Seedling
- Author: Laurence James
- Language: English
- Series: Deathlands series
- Genre: Science fiction Post-apocalyptic novel
- Publisher: Harlequin Enterprises Ltd (USA)
- Publication date: September 1991
- Publication place: United States
- Media type: Print (paperback)
- Pages: 349 pp
- ISBN: 0-373-62513-8 (first edition)
- OCLC: 24306097
- Preceded by: Latitude Zero
- Followed by: Dark Carnival

= Seedling (novel) =

1991 novel by Laurence James

Seedling is the thirteenth book in the series of Deathlands. It was written by Laurence James under the house name James Axler.

==Plot synopsis==
A particularly rough MAT-TRANS jump takes Ryan Cawdor and his friends to a clean, almost immaculate arrival chamber. A cautious exploration of the nearby control room shows it to be similarly clean, free of dust or any form of decay. It is only when Doc Tanner discovers a cup of recently brewed, sweetened coffee that the companions realize the room may have been recently used. Instead of the usual blast doors, the room's exit appears to be some form of airlock; nearby readouts indicate the outside air pressure is very low. Ryan cautiously opens the exterior door in the hopes that the equipment is simply malfunctioning, only to pass out from a sudden drop in oxygen levels. J. B. Dix pulls him to safety before he succumbs, and shuts the airlock door. The demonstrated lack of atmosphere, combined with a lifeless desert view through the airlock portal and mention of "NASA-SEC" on warnings above it, lead all the companions to the same unstated conclusion: they are on another world. Seeing something through the portal that alarms him, Ryan orders his friends into the MAT-TRANS chamber to make another jump. When pressed for what prompted the reaction Ryan can only say he saw something gigantic and alive underneath the desert sand.

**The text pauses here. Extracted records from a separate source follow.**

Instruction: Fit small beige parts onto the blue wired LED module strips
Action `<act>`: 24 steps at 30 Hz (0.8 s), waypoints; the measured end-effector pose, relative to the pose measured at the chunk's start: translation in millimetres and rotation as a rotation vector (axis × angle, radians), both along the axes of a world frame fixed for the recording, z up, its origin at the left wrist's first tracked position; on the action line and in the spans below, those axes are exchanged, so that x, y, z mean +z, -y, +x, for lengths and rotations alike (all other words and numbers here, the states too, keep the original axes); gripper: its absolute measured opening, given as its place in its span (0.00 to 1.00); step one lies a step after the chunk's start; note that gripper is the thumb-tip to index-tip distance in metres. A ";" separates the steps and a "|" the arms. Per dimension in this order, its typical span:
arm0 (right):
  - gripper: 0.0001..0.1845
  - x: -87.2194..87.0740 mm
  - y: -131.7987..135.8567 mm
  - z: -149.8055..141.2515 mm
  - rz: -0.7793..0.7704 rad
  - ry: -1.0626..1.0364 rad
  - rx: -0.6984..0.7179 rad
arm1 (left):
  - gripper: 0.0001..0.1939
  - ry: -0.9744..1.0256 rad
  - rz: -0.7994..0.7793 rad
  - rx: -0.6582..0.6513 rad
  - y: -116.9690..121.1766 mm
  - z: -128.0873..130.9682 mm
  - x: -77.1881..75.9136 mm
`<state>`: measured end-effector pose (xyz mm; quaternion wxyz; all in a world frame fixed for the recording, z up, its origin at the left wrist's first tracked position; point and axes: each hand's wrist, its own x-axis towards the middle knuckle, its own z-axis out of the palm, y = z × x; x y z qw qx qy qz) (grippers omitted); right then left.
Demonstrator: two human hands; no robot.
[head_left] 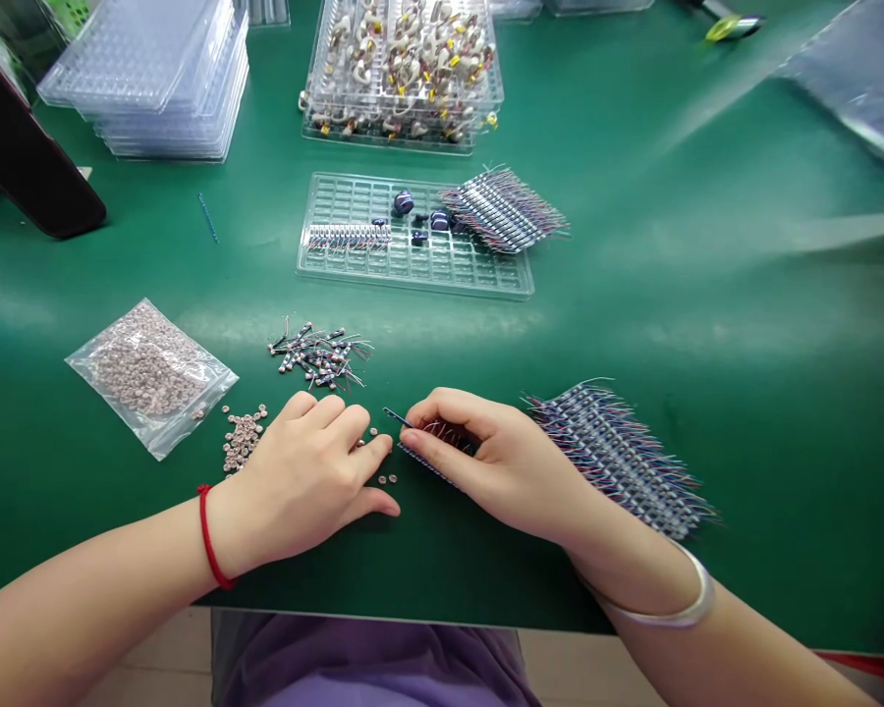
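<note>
My left hand [313, 481] rests low over the green table, its thumb apart from the bent fingers and nothing visible between them. Small pinkish ring-like pieces [388, 479] lie by its fingertips, some hidden under the hand. A loose heap of the same pieces [243, 439] sits left of it. My right hand [497, 457] pinches a strip of small wired parts [431, 464] between thumb and fingers; thin wires show inside the grip. A slim dark blue tip [396, 417] sticks out past the fingertips. Beyond the left hand lies a pile of short wired parts [322, 355].
A zip bag of ring pieces [151, 363] lies left, stacked wired strips [626, 457] right. Behind are a clear tray [413, 280] with parts, a filled tray stack [405, 74], clear trays [154, 79], a dark upright object [29, 147] and a blue stick [207, 217].
</note>
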<state>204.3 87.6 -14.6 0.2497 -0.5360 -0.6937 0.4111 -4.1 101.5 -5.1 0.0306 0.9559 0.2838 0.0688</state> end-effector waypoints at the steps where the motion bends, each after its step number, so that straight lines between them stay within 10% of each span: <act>1: 0.07 0.0 0.3 -0.8 0.005 0.004 -0.008 | 0.22 0.003 -0.002 -0.001 -0.3 -0.4 -0.1; 24: 0.07 -2.7 3.7 -1.7 0.056 -0.021 -0.010 | 0.23 0.029 0.050 -0.014 0.0 -1.3 -5.2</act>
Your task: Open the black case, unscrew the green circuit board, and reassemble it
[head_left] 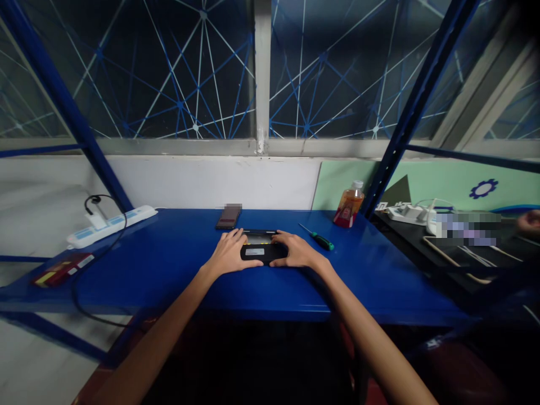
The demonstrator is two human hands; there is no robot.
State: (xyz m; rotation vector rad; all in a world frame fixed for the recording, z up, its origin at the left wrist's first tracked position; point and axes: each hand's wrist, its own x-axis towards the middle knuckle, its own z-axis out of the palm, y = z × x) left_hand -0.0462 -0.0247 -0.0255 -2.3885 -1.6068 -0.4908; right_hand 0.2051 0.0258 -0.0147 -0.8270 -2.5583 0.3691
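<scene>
Both of my hands hold a small black case [262, 260] low over the middle of the blue table. A pale label sits on its near part. Behind that lie a grey area and a thin line of yellow marks, with a dark bar along the far side. My left hand [232, 251] grips the left end, thumb along the near edge and fingers over the far corner. At the right end my right hand [297, 251] closes the same way. What the case contains, I cannot make out. A screwdriver [322, 241] with a green and black handle lies right of my right hand.
Behind the case a dark phone [229, 216] lies on the blue table [169, 270]. A drink bottle [350, 205] stands at the back right. On the left are a power strip [112, 228], a cable and a red box [62, 270]. Another person's hand [529, 223] shows far right.
</scene>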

The next jump takes them to a partially damaged arrival chamber. Upon examination the redoubt seems ireminiscent of a hidden redoubt the companions previously visited. Numerous earthshifts have blocked of much of this deep-buried redoubt, including the upper reaches of the staircase leading out of it. With no other choice the companions make use of an ancient elevator to reach the exit. Some ten feet from the top it stops functioning as the cables lifting it begin to fray. The companions narrowly escape through the elevator's maintenance hatch, and hang from the snapped cable strands as the elevator drops hundreds of feet to the bottom of the shaft. J. B. blows the door atop the shaft with plas-ex, allowing everyone to swing to safety.

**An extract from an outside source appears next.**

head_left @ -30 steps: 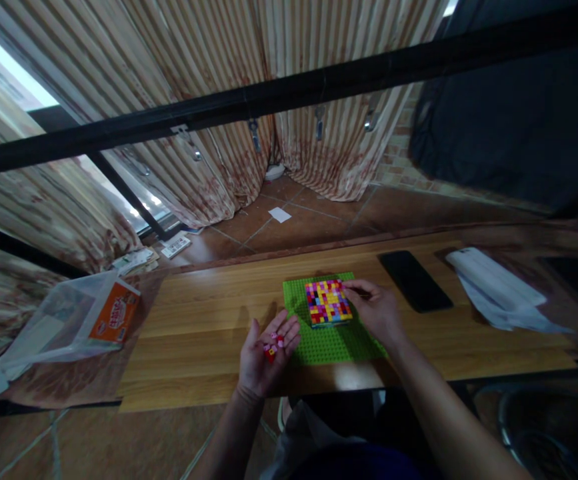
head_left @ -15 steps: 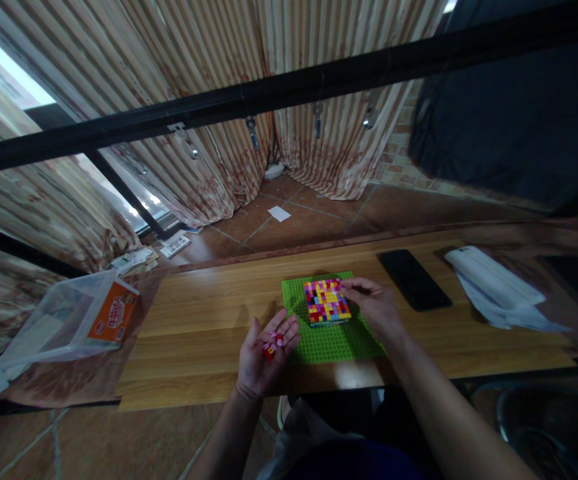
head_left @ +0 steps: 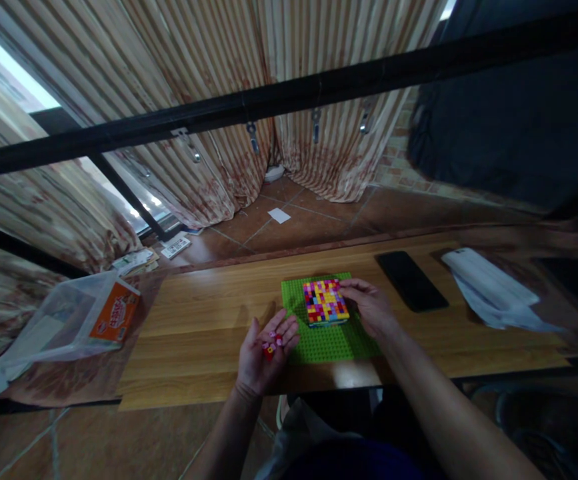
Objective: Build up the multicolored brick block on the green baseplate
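A green baseplate (head_left: 331,340) lies on the wooden table (head_left: 203,320), and a square block of many-coloured small bricks (head_left: 325,301) stands on it. My right hand (head_left: 371,308) rests at the block's right edge, its fingers curled and pinching at the top right corner. My left hand (head_left: 265,352) lies palm up just left of the baseplate, fingers apart, cupping several small red, pink and white bricks (head_left: 271,345).
A black phone (head_left: 411,281) lies right of the baseplate, with a white cloth (head_left: 491,288) beyond it. A clear plastic bag with an orange label (head_left: 81,320) sits at the table's left end. Striped curtains and a black bar fill the background.
Nothing has visibly changed beyond a slight shift of the camera; both hands stay in place.
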`<action>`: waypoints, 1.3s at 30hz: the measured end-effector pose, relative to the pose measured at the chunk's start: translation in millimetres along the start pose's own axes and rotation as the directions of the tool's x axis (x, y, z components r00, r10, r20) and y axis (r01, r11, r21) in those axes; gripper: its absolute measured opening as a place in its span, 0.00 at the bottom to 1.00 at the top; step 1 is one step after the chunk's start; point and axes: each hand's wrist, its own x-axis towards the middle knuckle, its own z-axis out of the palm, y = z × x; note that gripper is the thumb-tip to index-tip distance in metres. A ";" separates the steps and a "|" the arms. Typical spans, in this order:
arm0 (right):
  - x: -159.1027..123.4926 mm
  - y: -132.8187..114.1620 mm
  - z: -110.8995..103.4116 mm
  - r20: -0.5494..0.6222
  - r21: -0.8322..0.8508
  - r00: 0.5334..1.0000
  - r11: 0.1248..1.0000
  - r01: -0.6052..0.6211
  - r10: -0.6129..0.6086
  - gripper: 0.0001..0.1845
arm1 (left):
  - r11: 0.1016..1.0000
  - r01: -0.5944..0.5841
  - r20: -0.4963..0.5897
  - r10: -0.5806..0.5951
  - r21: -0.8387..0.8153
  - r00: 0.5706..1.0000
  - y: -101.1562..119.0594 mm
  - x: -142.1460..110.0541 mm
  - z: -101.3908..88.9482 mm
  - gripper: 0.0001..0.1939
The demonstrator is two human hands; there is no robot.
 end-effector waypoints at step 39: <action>-95.8 61.1 62.9 0.688 -0.608 0.670 0.281 0.742 -0.279 0.10 | 1.000 -0.013 0.142 0.016 -0.020 0.990 -4.2 -2.9 -4.1 0.32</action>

The elevator shaft opens to a destroyed Victorian house in a similarly destroyed city. Ryan guesses it might be the ruins of New York, which is confirmed when the group encounters an armed teen named Dred. Dred explains (at gunpoint) that he is the king of the "turf" the companions are in, which they acknowledge. A truce is established, and Dred takes the group with him to one of his hideouts in the basement of a ruined house. They are later joined by Retha, Dred's "slut". Soon after a small group of mutants - scalies - attack, but are fended off and killed.